TASK INSTRUCTIONS: In the listing below, how many lines hold "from"? Give the number only.

INFORMATION SUPPLIED:
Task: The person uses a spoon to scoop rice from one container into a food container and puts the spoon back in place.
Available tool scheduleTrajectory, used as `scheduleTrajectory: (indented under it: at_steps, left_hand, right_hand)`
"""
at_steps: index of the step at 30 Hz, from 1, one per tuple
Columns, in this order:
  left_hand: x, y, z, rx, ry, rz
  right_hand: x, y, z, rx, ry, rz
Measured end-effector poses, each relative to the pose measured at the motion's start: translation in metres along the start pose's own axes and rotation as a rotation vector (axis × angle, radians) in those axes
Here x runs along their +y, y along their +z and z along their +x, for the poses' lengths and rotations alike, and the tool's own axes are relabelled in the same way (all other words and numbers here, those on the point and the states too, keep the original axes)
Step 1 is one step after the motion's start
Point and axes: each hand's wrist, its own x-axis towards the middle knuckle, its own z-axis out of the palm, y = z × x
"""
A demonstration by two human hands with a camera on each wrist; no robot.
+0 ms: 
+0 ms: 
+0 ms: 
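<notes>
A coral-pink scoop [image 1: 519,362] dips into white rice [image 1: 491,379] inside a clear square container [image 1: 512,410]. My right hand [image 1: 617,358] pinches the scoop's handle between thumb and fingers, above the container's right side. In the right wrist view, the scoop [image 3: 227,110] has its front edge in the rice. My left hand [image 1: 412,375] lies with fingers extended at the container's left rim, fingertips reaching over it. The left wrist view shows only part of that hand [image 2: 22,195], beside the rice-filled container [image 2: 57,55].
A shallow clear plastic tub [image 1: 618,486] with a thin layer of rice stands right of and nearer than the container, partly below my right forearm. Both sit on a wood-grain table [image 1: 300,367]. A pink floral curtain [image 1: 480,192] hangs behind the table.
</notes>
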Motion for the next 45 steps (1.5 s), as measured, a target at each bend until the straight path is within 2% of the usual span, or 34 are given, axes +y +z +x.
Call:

ANSWER TO THIS PROBLEM: 2